**AIM OF THE TASK:** Print only the lines below from the one with "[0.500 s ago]" to the one with "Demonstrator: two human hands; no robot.", both included, exactly as they stand. Leave pictures out.
------------------------------------------------------------
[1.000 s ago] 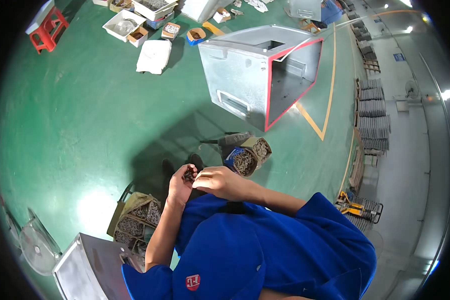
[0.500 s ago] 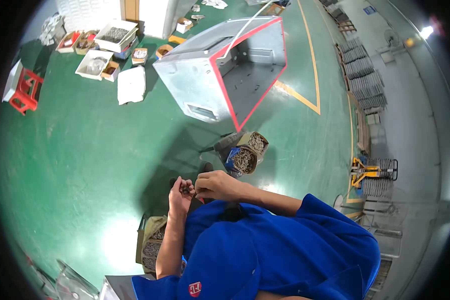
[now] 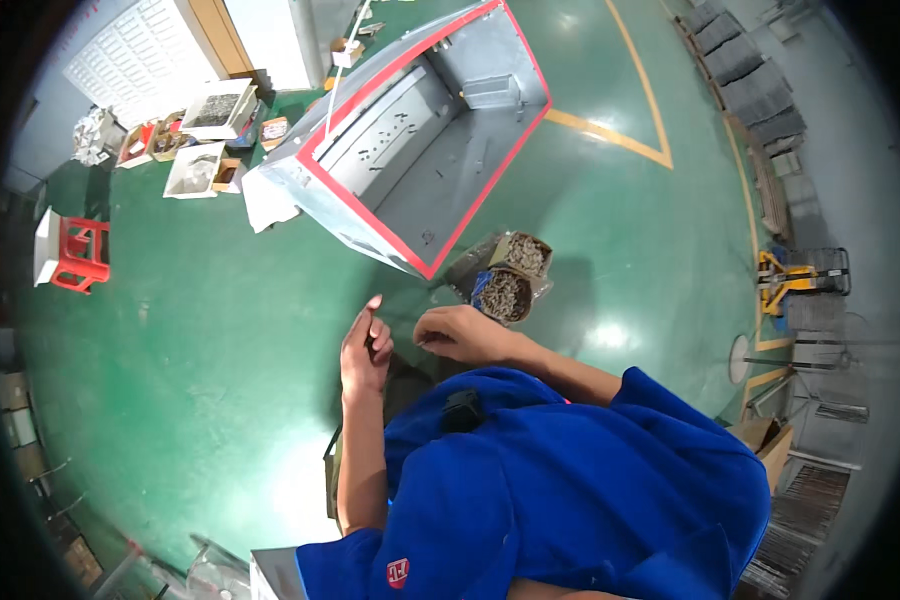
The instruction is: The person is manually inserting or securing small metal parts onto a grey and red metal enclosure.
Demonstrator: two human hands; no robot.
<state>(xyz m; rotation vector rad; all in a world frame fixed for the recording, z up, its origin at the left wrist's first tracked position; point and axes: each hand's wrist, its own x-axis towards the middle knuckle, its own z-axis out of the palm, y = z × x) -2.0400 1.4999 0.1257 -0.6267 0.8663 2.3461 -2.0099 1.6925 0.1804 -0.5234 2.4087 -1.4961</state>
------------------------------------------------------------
**TASK OUTPUT:**
[0.500 s ago] 
[now] 
The instruction is: The person is manually inserting or securing small metal parts onto a grey and red metal enclosure.
Demonstrator: two human hands; no robot.

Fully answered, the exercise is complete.